Le cronache romane raccontano che solo l’intervento di Mario Draghi è riuscito a vincere i dubbi dell’Europa sul piano italiano per il Recovery fund. È probabile che il premier abbia dovuto mettere in campo buona parte della propria credibilità personale conquistata negli anni alla guida della Banca centrale europea per convincere la presidente della commissione von der Leyen che l’Italia non stava barando. E che questa volta erano veri gli impegni sulle riforme in fatto di giustizia, concorrenza e lotta al lavoro nero. In ballo ci sono i circa duecento miliardi di fondi europei di cui l’economia italiana ha assoluto bisogno visto lo stato drammatico in cui si troverà alla fine di questa pandemia.
Dopo la ben magra figura rimediata nella sfida per l’approvvigionamento dei vaccini anti Covid, le istituzioni europee fanno fatica a dar lezioni di efficienza, ma è evidente che il passato dell’Italia, con le tante promesse non rispettate, pesa sulla credibilità del nostro Paese. È impensabile che si possa riuscire a superare incrostazioni di decenni con un tratto di penna, nell’arco di poche settimane. Ma è evidente che bisogna iniziare a intervenire su situazioni vergognose come l’inefficienza dei tribunali italiani e i tempi biblici dei loro processi.
Allo stesso modo è evidente che il nostro Paese, tanto più adesso, non può permettersi un sistema burocratico così elefantiaco e farraginoso. Un sistema, che è capace di bloccare per decenni le opere pubbliche, che sa rendere un inferno l’avvio di qualsiasi attività, che trasforma in un rebus inestricabile la più banale delle pratiche.

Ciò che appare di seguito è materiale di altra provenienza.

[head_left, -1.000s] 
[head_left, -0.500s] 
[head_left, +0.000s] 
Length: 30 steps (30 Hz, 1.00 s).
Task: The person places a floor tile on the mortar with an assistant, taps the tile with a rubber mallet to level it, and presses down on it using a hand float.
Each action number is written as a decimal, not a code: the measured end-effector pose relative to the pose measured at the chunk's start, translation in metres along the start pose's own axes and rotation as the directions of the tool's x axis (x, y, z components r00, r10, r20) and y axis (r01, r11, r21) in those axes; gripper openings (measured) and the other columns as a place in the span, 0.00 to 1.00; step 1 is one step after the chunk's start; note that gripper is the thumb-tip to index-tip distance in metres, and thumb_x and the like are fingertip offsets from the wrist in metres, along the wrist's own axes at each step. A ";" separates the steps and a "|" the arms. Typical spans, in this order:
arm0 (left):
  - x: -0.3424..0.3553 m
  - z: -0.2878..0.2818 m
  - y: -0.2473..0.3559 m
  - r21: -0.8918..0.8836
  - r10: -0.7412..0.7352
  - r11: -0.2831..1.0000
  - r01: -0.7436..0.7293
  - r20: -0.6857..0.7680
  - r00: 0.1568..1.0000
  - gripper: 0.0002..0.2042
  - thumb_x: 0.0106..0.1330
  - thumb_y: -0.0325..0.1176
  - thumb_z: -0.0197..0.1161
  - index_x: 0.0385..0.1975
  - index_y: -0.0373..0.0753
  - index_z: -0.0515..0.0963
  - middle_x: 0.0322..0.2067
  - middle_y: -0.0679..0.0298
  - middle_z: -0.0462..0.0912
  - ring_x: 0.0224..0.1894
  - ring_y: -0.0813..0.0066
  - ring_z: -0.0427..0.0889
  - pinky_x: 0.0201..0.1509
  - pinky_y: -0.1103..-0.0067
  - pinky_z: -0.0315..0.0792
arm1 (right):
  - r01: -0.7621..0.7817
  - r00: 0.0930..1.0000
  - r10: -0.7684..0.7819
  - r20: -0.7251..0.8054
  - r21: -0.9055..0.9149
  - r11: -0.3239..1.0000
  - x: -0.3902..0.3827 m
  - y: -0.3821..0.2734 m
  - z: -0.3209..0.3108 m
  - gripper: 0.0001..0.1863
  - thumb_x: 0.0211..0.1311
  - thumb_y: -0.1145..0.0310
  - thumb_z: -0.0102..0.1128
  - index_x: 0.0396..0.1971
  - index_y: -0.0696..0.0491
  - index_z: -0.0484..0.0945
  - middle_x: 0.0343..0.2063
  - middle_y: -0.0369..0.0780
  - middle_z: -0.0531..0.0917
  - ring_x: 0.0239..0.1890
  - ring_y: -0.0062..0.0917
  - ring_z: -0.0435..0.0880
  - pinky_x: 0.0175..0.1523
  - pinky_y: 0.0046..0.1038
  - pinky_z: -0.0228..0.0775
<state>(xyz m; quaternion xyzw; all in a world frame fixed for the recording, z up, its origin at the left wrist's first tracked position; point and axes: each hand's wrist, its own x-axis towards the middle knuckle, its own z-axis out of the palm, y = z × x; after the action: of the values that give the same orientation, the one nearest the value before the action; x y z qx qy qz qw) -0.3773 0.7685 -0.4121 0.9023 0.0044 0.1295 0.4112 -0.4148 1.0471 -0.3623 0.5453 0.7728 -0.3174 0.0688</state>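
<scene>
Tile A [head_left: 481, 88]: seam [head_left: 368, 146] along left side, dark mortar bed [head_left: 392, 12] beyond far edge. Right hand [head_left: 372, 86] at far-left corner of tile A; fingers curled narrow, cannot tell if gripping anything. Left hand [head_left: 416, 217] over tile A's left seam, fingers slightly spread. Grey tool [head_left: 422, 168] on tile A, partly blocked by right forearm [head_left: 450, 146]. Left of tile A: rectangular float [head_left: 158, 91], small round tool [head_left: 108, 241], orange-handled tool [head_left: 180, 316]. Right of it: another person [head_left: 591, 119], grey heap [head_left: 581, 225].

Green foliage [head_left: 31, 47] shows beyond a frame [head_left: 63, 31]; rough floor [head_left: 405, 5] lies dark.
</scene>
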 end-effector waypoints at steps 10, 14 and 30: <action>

Ed è qui che si gioca la partita più difficile per il futuro del nostro Paese, una partita in cui probabilmente non sarà sufficiente nemmeno la credibilità personale di Mario Draghi.
Eppure è su quella sfida che si deciderà il destino dell'Italia. Perché si possono mettere a bilancio tutti i finanziamenti possibili, anche centinaia di miliardi, ma se poi questi soldi non vengono spesi in modo efficace, tutti questi sforzi non servono a nulla.
Nel migliore dei casi, quei fondi resteranno inutilizzati. Ne è un esempio lampante quello che accade da decenni con le opere pubbliche ferme dopo che sono già state deliberate, regolarmente finanziate e, magari, hanno anche un commissario incaricato di fare il possibile per portarle a termine.
Ne è un altro esempio sotto gli occhi di tutti quello che sta avvenendo in questi mesi con il Superbonus 110%. Un incentivo introdotto dal precedente governo in piena pandemia per cercare di dare un po' di fiato a un settore cruciale come l'edilizia favorendo allo stesso tempo le ristrutturazioni degli edifici, in modo da ridurre il consumo energetico e il rischio sismico.
Finalità nobile. Incentivo ricco, molto ricco. Eppure la legge non è mai decollata fino in fondo. Il problema? Semplice: la quantità di scartoffie che è necessario presentare. Servono quasi quaranta documenti piuttosto complessi per avviare qualsiasi lavoro. La situazione degli archivi del catasto in Italia è quella che è. I tempi sono difficili da prevedere. E così molti rinunciano. Come ha spiegato il presidente dell’Associazione nazionale costruttori, Gabriele Buia, finora dei 18 miliardi previsti ne sono stati mossi una minima parte, poco più di uno.
E così da tempo viene richiesta una semplificazione della norma e una proroga di almeno un anno, fino alla fine del 2023, perché pochi si azzardano a iniziare i lavori senza la certezza di finirli in tempo e di ottenere l’incentivo. Ora il governo ha garantito che la proroga ci sarà, ma diventerà legge solo con la manovra del prossimo autunno. Ed è probabile che sia così. Ma rischiano di esserci altri mesi persi e altre occasioni buttate, perché non tutti vorranno programmare i lavori solo sulla base di semplici promesse, anche se arrivano dal governo.